Duval, Eloïse et al. (2021), Raw data for Urine DNA (uDNA) as a non-lethal method for endoparasite biomonitoring: development and validation, Dryad, Dataset, https://doi.org/10.5061/dryad.xsj3tx9fq

Abstract

Changes in environmental conditions alter host-parasite interactions, raising the need for effective epidemiological surveillance. Developing operational, accurate, and cost-effective methods to assess individual infection status and potential for pathogen spread is a prerequisite to anticipate future disease outbreaks in wild populations. For endoparasites, effective detection of infections usually relies on host-lethal approaches, which are barely compatible with wildlife conservation objectives. Here, we used the brown trout (Salmo trutta) - Tetracapsuloides bryosalmonae host-parasite system to develop a non-lethal method for endoparasite infection detection, hereafter called “uDNA” for urine DNA. The uDNA diagnostic test is based on the amplification of endoparasite DNA from host urine. We sampled wild fish (N = 111) from eight sites, let them excrete in individual buckets filled with mineral water and performed parasite DNA amplification from water filtration. We compared the results of the uDNA diagnostic test for host infection status and parasite load to those from kidney samples (the current standard method). uDNA was sensitive in determining host infection status (even for infected hosts showing no sign of the disease), since up to 90% of fish individuals were correctly assigned to their infection status. The quantity of uDNA detected from the hosts depended on the sampling sites, suggesting a spatial variation in the parasite spread. uDNA was positively, but weakly correlated with parasite load in the kidney.

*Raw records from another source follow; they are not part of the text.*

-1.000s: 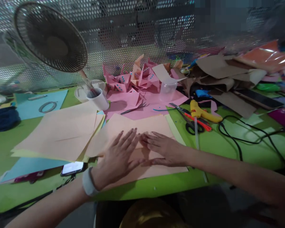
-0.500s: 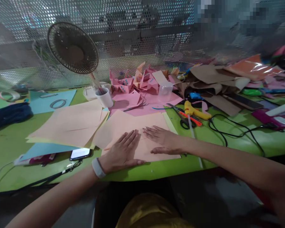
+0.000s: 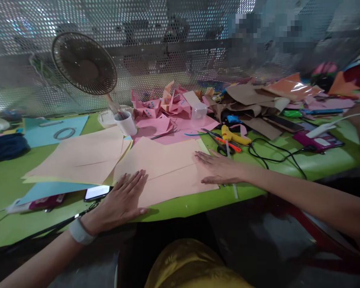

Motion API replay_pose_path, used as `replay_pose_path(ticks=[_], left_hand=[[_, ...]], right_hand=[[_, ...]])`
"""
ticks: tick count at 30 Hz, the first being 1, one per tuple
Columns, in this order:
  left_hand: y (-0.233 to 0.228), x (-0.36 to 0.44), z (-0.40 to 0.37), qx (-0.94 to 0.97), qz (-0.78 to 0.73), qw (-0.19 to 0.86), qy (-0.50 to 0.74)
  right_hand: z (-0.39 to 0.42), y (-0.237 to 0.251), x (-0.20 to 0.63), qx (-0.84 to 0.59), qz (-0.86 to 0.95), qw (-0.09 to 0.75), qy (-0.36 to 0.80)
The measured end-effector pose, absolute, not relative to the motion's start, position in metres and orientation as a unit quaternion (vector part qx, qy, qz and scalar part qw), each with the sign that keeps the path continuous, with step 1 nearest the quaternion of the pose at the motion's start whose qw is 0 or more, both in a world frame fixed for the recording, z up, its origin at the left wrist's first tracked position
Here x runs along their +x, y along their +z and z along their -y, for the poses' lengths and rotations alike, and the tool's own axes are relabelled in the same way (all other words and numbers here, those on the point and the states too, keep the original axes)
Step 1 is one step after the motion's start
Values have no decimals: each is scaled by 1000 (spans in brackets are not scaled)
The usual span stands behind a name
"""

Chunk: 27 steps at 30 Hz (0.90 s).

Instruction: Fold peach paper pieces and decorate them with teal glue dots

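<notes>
A peach sheet of paper (image 3: 168, 164) lies in front of me with a crease line running across its middle. My left hand (image 3: 123, 198) rests flat on its left end, fingers stretched out. On the right end, my right hand (image 3: 217, 167) lies palm down with its fingers a little spread. Neither hand holds anything. To the left, a second peach sheet (image 3: 78, 156), also with a line across it, lies on yellow and blue paper and reaches beside the first sheet. A strip of pale yellow paper shows under the first sheet's far right corner.
Behind the sheets stand a white cup (image 3: 126, 123) and a fan (image 3: 85, 64). Pink folded paper (image 3: 177, 102) is heaped at the back. Right of the sheet lie scissors (image 3: 223, 149), a yellow glue gun (image 3: 234, 136) and its black cord. A lit phone (image 3: 97, 193) lies near the front left.
My hands have moved apart, the left one leftward and the right one rightward, uncovering the sheet's middle and its crease line. The view has shifted slightly to the right.
</notes>
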State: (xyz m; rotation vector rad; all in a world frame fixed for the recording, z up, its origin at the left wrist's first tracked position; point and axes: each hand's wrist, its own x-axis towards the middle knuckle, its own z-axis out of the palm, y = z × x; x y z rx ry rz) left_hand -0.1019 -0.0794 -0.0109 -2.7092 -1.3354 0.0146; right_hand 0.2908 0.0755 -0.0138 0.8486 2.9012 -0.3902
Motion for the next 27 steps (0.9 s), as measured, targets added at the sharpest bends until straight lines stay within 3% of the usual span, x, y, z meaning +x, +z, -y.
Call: replay_pose_path(ticks=[5, 13, 22, 27], left_hand=[[-9, -107, 87, -894, 445, 52, -2], [-10, -108, 84, -898, 434, 70, 5], [-10, -111, 82, -899, 433, 66, -4], [-12, -104, 75, -893, 447, 56, 15]], right_hand=[[-63, 8, 268, 309, -947, -13, -91], [-29, -5, 145, 126, -986, -30, -105], [-58, -20, 259, 292, -949, -5, -114], [-70, -12, 276, 339, -936, -45, -82]])
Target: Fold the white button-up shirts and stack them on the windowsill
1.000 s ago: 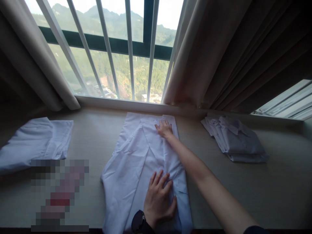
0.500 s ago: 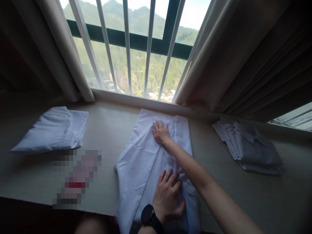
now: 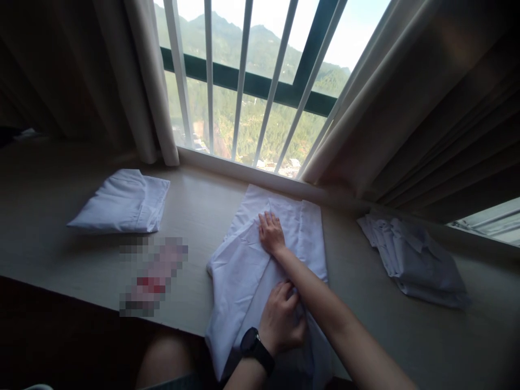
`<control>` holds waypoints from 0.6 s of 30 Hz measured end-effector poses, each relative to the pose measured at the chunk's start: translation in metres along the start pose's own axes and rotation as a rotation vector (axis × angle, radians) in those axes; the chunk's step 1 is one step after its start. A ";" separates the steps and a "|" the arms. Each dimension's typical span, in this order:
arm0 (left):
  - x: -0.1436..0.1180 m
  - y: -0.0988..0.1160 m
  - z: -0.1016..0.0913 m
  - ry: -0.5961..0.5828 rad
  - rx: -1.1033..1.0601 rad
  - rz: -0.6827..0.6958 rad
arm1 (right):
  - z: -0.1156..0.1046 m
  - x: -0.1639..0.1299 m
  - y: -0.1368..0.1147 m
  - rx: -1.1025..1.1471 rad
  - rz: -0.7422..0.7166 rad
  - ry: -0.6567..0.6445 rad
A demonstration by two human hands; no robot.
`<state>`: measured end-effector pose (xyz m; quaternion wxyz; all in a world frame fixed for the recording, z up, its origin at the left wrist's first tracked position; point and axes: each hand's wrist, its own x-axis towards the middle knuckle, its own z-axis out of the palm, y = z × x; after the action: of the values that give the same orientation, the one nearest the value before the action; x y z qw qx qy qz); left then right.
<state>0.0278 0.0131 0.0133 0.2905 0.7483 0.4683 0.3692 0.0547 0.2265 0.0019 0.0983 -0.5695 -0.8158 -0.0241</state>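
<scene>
White garment (image 3: pixel 244 265) lies partly folded on the pale window ledge (image 3: pixel 195 216), its far edge near the window frame (image 3: pixel 244 81) and its near end hanging over the ledge's front edge. One side panel is turned inward, forming a diagonal fold down the middle. Right hand (image 3: pixel 271 234) rests flat on the upper part of the cloth, fingers extended and released, pressing the layers down. Left hand (image 3: pixel 281 319), with a black watch (image 3: pixel 255 349) at the wrist, sits lower on the garment with fingers curled into the fabric; it appears to pinch a fold, though the exact grasp is partly hidden by the right forearm. The step in hand is judged to be flattening and securing a lengthwise fold. The next move calls for keeping the upper hand as an anchor while the lower fold is aligned with the edge. A folded white garment (image 3: pixel 124 201) lies well apart to the left, a looser pile of white garments (image 3: pixel 418 260) to the right, curtains (image 3: pixel 385 108) behind.
</scene>
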 end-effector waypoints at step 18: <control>-0.123 -0.030 -0.099 0.470 0.075 -0.802 | -0.003 -0.095 0.001 0.024 0.248 -0.116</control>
<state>-0.1043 -0.0788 0.0104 0.2689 0.4143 0.7867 0.3702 0.0875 0.1387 -0.0131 0.0601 -0.6651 -0.7437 0.0308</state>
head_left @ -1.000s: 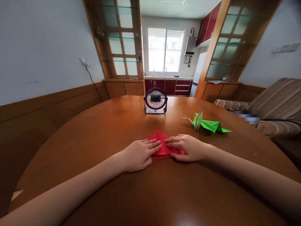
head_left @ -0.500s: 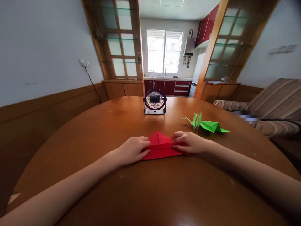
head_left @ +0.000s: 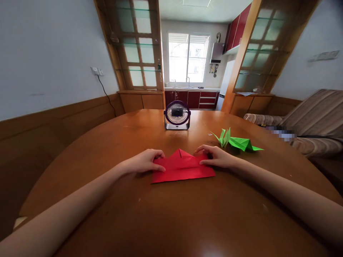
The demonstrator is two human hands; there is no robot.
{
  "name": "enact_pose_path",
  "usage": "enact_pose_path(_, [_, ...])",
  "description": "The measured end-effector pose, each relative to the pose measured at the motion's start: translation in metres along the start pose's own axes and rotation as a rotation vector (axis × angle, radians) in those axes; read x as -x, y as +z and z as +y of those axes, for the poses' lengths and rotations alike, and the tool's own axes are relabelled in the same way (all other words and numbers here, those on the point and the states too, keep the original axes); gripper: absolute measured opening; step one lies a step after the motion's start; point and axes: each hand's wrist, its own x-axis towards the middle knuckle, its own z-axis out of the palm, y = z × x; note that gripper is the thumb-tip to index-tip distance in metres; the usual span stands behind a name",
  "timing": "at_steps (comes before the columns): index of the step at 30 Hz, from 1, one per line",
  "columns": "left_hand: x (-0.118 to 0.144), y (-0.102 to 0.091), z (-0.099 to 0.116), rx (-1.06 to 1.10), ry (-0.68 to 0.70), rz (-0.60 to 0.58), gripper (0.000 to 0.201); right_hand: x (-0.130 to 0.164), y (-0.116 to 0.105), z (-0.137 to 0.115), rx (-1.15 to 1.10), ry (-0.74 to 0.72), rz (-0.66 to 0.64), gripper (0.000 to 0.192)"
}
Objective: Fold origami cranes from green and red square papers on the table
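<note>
Just below the frame's centre, a folded red paper lies flat on the wooden table. The left hand and right hand pinch its side edges, fingers curled, seemingly gripping. It looks light, thin and easily creased, best held at the edges. No writing is readable.

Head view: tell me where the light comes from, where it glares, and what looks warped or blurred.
Head view: daylight comes from the kitchen window, which is nearly blown out; soft glare lies on the wooden table near the bottom edge; the wide lens bows the table rim and door frames; the red paper, the left hand and the right hand are sharp; a pixelated patch sits by the sofa.
</note>
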Motion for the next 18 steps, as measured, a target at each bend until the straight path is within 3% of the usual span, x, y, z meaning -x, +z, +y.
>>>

This correlation depended on the severity of macroscopic lesions caused by the disease, and was negative in fish with severely damaged kidney, likely due to impaired urine excretion. The uDNA approach provides novel avenues to non-lethally infer infection parameters from wildlife populations at large spatial scales. By targeting parasite transmission stage, uDNA is also valuable to get insights on the parasite fitness and the ecological and evolutionary dynamics of this host-parasite interaction.

Usage Notes

Sample: name of the sampled individual

site: sampled site

kDNA: number of copies of Tetracapsuloides bryosalmonae DNA detected in fish kidney divided by the number of copies of Salmo trutta DNA detected in the same sample

uDNA_qPCR: Relative concentration of Tetracapsuloides bryosalmonae DNA found with the uDNA method and qPCR amplification

uDNA_ddPCR: Concentraton of Tetracapsuloides bryosalmonae DNA found with the uDNA method and ddPCR amplification

Time_in_bucket: the time spent by the fish in the bucket filled with mineral water (in minutes)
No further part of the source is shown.